University of North Carolina Athletics

In Baseball, Draft is Different
May 31, 2004 | Baseball
May 31, 2004
By Adam Lucas
Andrew Miller knows he was one phone call away from spending this spring in some far-flung, one-stoplight town. As a lefthanded flamethrower, he was in high demand from professional scouts as a high school senior. Despite being a third-round pick, he chose to attend college.
That decision means it will be three more years before he is eligible for the draft. In college baseball, players who don't enter the pros directly out of high school must be three years removed from their prep careers before they are eligible again. That can create some high drama for college coaches each August, because once a player attends a college class, they forfeit the chance to sign with a pro team. A coach can think he has a player on campus and ready to contribute, but some players have drawn out the negotiations to the last possible day before inking their contract. For Miller, however, there was no such production.
"I had to decide how much I thought it was worth to take away the college opportunity," Miller says. "The Devil Rays really didn't contact me much over the summer. It wasn't a situation where we were going back and forth a whole lot, and it turned out not to be worth it."
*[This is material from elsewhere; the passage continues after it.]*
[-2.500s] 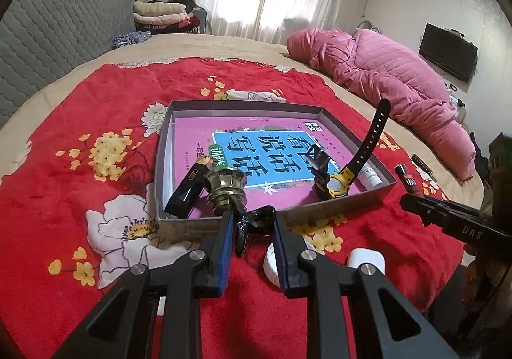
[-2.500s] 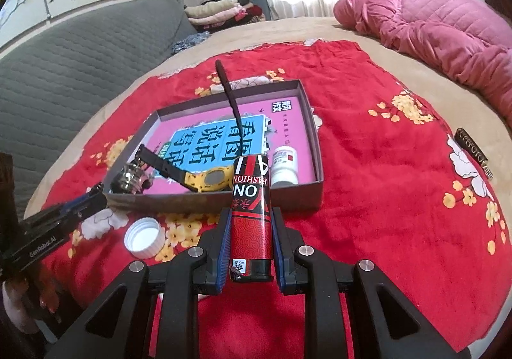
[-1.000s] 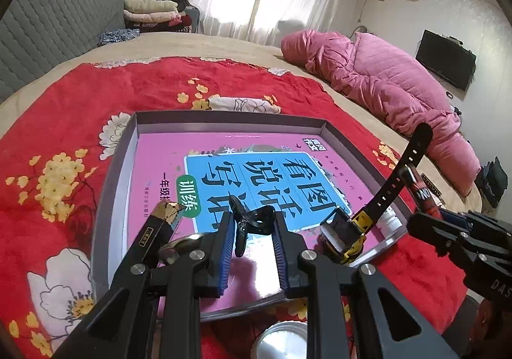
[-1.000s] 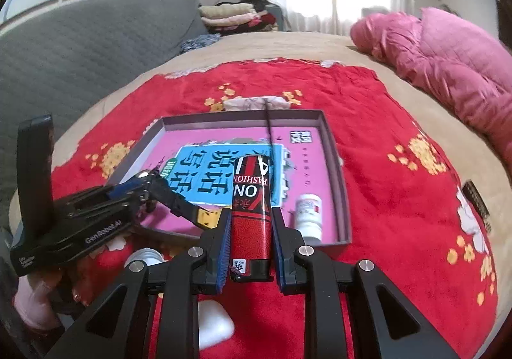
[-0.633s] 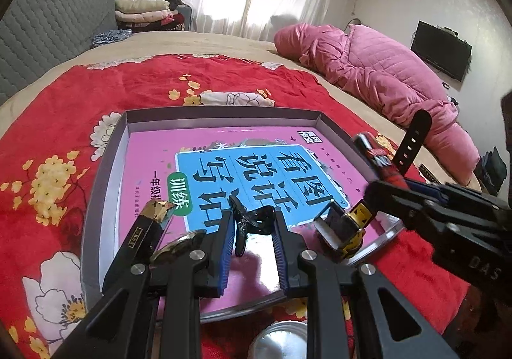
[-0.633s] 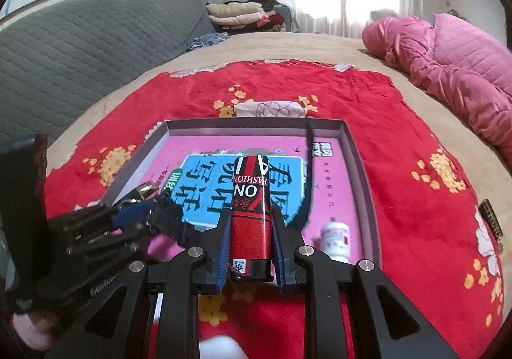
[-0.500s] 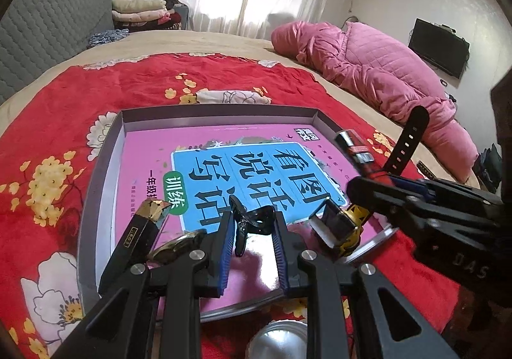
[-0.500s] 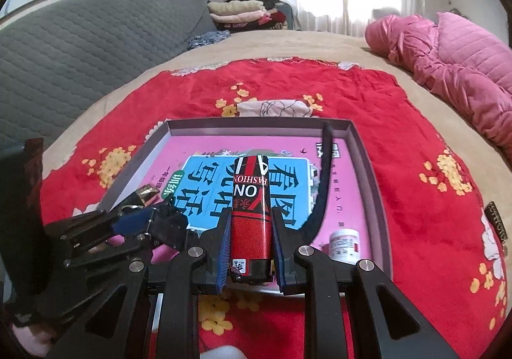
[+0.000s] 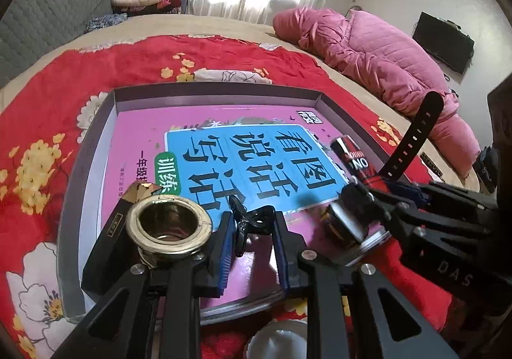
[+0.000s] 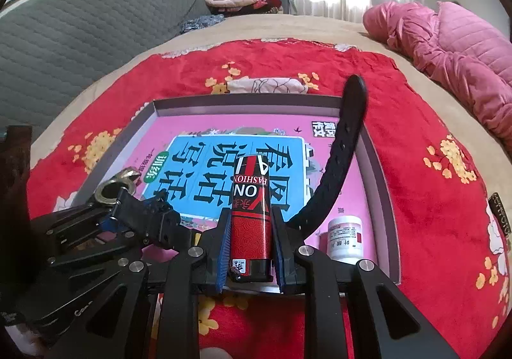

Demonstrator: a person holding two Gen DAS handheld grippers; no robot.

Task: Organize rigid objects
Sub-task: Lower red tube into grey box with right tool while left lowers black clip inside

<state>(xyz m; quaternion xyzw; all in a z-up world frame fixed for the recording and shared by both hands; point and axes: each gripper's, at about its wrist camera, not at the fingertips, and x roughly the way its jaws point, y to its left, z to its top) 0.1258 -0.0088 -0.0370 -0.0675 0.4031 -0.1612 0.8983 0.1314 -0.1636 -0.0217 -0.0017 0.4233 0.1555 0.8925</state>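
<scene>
My right tongs [image 10: 249,240] are clenched on the lighter [image 10: 251,218], its long axis pointing straight ahead over the tray [image 10: 380,179], while my left tongs [image 9: 249,240] grip a small black clip [image 9: 252,219] just above the tray floor, beside the right.

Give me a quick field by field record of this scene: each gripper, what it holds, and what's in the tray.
left gripper: shut on black clip, over the tray's near edge
right gripper: shut on red lighter, over the tray
tray: grey, on red floral blanket
tray contents: pink and blue book, watch with strap sticking up, white bottle, brass ring
outside tray: white cap on the blanket
</scene>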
The Tar Heel coaching staff has lately done a stellar job of finding talented prospects who consider college a high priority. Daniel Bard also had professional opportunities but turned down the Yankees to attend Carolina.
"I told pro teams my expectations money-wise and round-wise," he says. "My expectations weren't met, so I came to college. This program is really on the rise, which was important to me."
ard and Miller won't be draft-eligible until June 2006, which is doubtless a disheartening thought for the rest of the ACC. But their catcher, Chris Iannetta, will be draft-eligible this June and will have a difficult decision to make. The draft setup means that a player's leverage is at its peak after his junior season, because he can threaten the team that drafts him with the prospect of returning to school for his senior season. There is no such advantage when a player is picked after his senior season, because he has exhausted his eligibility and has no fallback option.
That doesn't mean, though, that there won't be an Iannetta in a Carolina uniform next spring. Chris's brother, Matt, has already inked with the Tar Heels and will be a freshman. It's not entirely inconceivable that his brother might return to school to play one season with him.
"I've seen kids hit .260 with 12 home runs and get drafted in the third round, and last year I saw (Carolina's) Jeremy Cleveland hit .426 with 20 home runs and get picked in the eighth round," he says. "The most important thing scouts tell you in the fall is to just help your team win. So that's what I want to do. It's so unpredictable that I can't think about it until it happens."